◆ Required action: The listing below must be copied exactly and in full.

◆ Input:

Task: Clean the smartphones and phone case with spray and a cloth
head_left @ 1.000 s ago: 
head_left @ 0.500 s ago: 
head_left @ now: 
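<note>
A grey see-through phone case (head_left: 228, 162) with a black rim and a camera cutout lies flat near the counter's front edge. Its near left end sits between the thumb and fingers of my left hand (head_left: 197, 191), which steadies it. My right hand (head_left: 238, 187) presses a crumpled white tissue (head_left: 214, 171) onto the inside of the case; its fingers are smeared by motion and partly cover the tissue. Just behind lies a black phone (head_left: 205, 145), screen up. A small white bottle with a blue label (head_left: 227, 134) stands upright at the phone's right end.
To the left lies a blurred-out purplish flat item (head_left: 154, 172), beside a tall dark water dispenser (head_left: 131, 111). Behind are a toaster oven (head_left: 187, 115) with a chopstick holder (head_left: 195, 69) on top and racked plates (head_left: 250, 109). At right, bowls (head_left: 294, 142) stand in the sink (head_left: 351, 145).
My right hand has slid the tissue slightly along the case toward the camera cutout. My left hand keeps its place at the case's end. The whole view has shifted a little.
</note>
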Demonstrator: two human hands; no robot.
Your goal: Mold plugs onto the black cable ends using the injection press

◆ Written response:
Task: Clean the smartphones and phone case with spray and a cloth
head_left @ 1.000 s ago: 
head_left @ 0.500 s ago: 
head_left @ now: 
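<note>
A grey see-through phone case (head_left: 228, 162) with a black rim and a camera cutout lies flat near the counter's front edge. Its near left end sits between the thumb and fingers of my left hand (head_left: 197, 191), which steadies it. My right hand (head_left: 238, 187) presses a crumpled white tissue (head_left: 214, 171) onto the inside of the case; its fingers are smeared by motion and partly cover the tissue. Just behind lies a black phone (head_left: 205, 145), screen up. A small white bottle with a blue label (head_left: 227, 134) stands upright at the phone's right end.
To the left lies a blurred-out purplish flat item (head_left: 154, 172), beside a tall dark water dispenser (head_left: 131, 111). Behind are a toaster oven (head_left: 187, 115) with a chopstick holder (head_left: 195, 69) on top and racked plates (head_left: 250, 109). At right, bowls (head_left: 294, 142) stand in the sink (head_left: 351, 145).
My right hand has slid the tissue slightly along the case toward the camera cutout. My left hand keeps its place at the case's end. The whole view has shifted a little.
</note>
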Demonstrator: two human hands; no robot.
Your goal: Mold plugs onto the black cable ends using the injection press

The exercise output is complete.